The next wave of rotation candidates fits into a few distinct categories. We have two young guys who have pitched well for the Padres in recent memory. We have two guys who are new to the team but bring a prospect pedigree. We have two young guys who may get a chance to step up. All of them are on the 40-man roster, but all have minor league options and years of team control remaining which may be used to help polish them as future rotation candidates.

Our old buddies

  • Cesar Vargas, 25, RHP: Signed as a free agent before the 2016 season, Vargas showed promise early last year before being sidelined with elbow issues. While he never made any prospect buzz, he seems to have the command and mental approach to grind out quality innings at the big league level. He appears healthy after playing in the Mexican Winter League this offseason.
  • Luis Perdomo, 23, RHP: Last year’s Rule 5 selection was one of the brightest spots in the Padres 2016 season. An understandably rough start by the inexperienced youngster was smoothed out as he developed a heavy sinker that helped him become a member of the rotation.
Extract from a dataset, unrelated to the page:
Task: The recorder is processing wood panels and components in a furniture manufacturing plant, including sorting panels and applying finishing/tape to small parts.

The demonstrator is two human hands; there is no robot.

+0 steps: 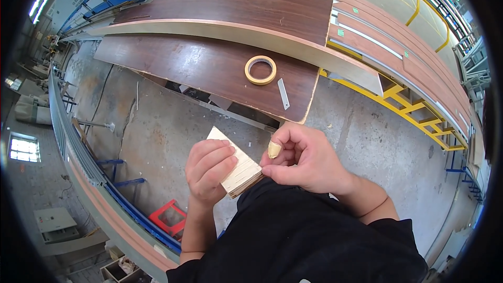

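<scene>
A pale wooden block (pixel 243 170), with layered edges like plywood, is held at a tilt in front of my body. My left hand (pixel 209 170) wraps round its left side, fingers across the upper face. At the block's right corner, my right hand (pixel 304 160) is closed, thumb tip against the edge and other fingertips partly hidden. A yellowish wrap like tape (pixel 274 150) covers the tip of my right index finger. On the brown bench ahead lie a roll of yellow masking tape (pixel 247 73) and a flat grey metal strip (pixel 283 94) with a small hole.
A long pale board (pixel 220 30) stands on edge across the brown bench (pixel 173 55). To the right, a yellow frame (pixel 403 102) carries reddish panels (pixel 387 26). A red stool (pixel 168 217) stands on the concrete floor at lower left, beside a long rack of profiles (pixel 86 152).
</scene>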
Some think he’s the best starter in Padres camp right now, but he has three option seasons remaining and it may make sense to let him develop away from the pressure of the bright lights.

Rework Projects

  • Tyrell Jenkins, 24, RHP: Since December, Jenkins has been a Cardinal, a Brave, a Ranger, and now a Padre in a whirlwind of trades and waiver claims. He’s remaining upbeat through it all, seeing this opportunity with the Padres as a gift that could turn his career in the right direction. He features a nice fastball/curveball combination with a developing changeup that has raised suggestions in the past that a bullpen job may suit him better, but the former top-100 prospect may be a project that the Padres will develop as a starter after all.
  • Zach Lee, 25, RHP: Yet another former top-100 prospect, the stuff that made Lee a perennial list-maker seems to have diminished in recent years. His lone MLB appearance in 2015 with the Dodgers was dreadful, and I recall a GLB’er saying that he was at the game and he remembers Lee getting chewed out in the dugout after being pulled, having his manhood questioned or something to that effect. Last summer he was traded to Seattle and didn’t impress enough to garner a contract offer. With one option season remaining, he could be another minor league project to invest a couple of months to see if there is some magic to be found in his game.

Young Studs

  • Walker Lockett, 22, RHP: When a kid dominates all the way from single-A up to AAA in one season, people tend to take notice. The Padres responded by adding him to the 40-man roster to protect him from the Rule 5 draft. MadFriars’ 2016 Pitcher of the Year uses a sinker-heavy approach with a quality changeup and plus command to induce tons of ground balls and weak contact. Service time considerations will likely bury him down the depth chart, but he’s certainly a name to follow.
  • Miguel Diaz, 22, RHP: One of three Rule 5 selections this season, Diaz needs to remain on the Padres’ active roster to be retained by the organization. He has worked as a starter through his minor league career but it’s expected that he’ll be stashed in the far end of the bullpen as was the plan for Luis Perdomo a year ago. We saw how that worked out for Perdomo. Diaz could start games this season if he shows the ability and the team is in need of an emergency start.

The Wild Cards

I’ve already written too many words. I’ll just list these guys here.

  • Logan Bawcom
  • Carlos Fisher
  • Dinelson Lamet
  • Aroni Nina
  • Andre Rienzo

They’re in camp, they’re not on the 40-man roster, but they all could be considered for a rotation slot this spring. I’m getting verkempt. Talk amongst yourselves.